Just months after debuting its first concept vehicle, Chinese electric-car startup Byton on Tuesday took the wraps off a second model that it says previews a production-intent self-driving electric sedan with a lightweight, aerodynamic body.
The Byton K-Byte concept that the automaker showed off ahead of the 2018 CES Asia shares its underpinnings with the M-Byte crossover that bowed in January in Las Vegas.
Byton hasn't detailed the K-Byte's electric motor or its batteries. Its first concept, now known as the M-Byte crossover, is designed for 71- and 95-kilowatt-hour batteries, which the automaker says provide up to 310 miles of range.
Byton said Tuesday that the K-Byte features Level 4 self-driving technology—defined as high automation—which still requires a human driver in certain situations but can largely drive itself.
The K-Byte's autonomous gear was developed by Aurora Innovation, which was started by the former head of Google's self-driving car division Waymo.

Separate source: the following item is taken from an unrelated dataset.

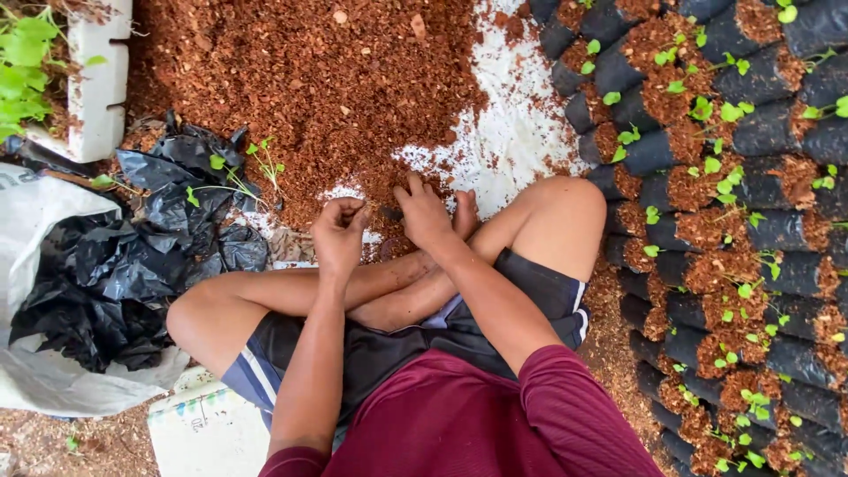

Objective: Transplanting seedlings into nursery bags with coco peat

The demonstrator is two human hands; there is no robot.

Byton stands poised to take on Tesla and a spate of other automakers entering the electric vehicle market, assuming the Chinese automaker meets its ambitious production target. Byton said Tuesday that it intends to build the K-Byte by 2021, just behind the late-2019 estimate for its M-Byte crossover. The company has said that its third model will be a minivan.
Currently, Level 4 vehicles aren't approved for consumer use in the U.S., but they are being tested by automakers and ride-sharing firms such as Lyft and Uber. Tesla's Autopilot is currently a Level 2 system, but CEO Elon Musk has promised rapid evolution toward Levels 3 and 4.
Byton debuted the K-Byte on the heels of its announcement that it raised $500 million, with much of that investment coming from a Chinese automaker and a Chinese lithium-ion battery supplier.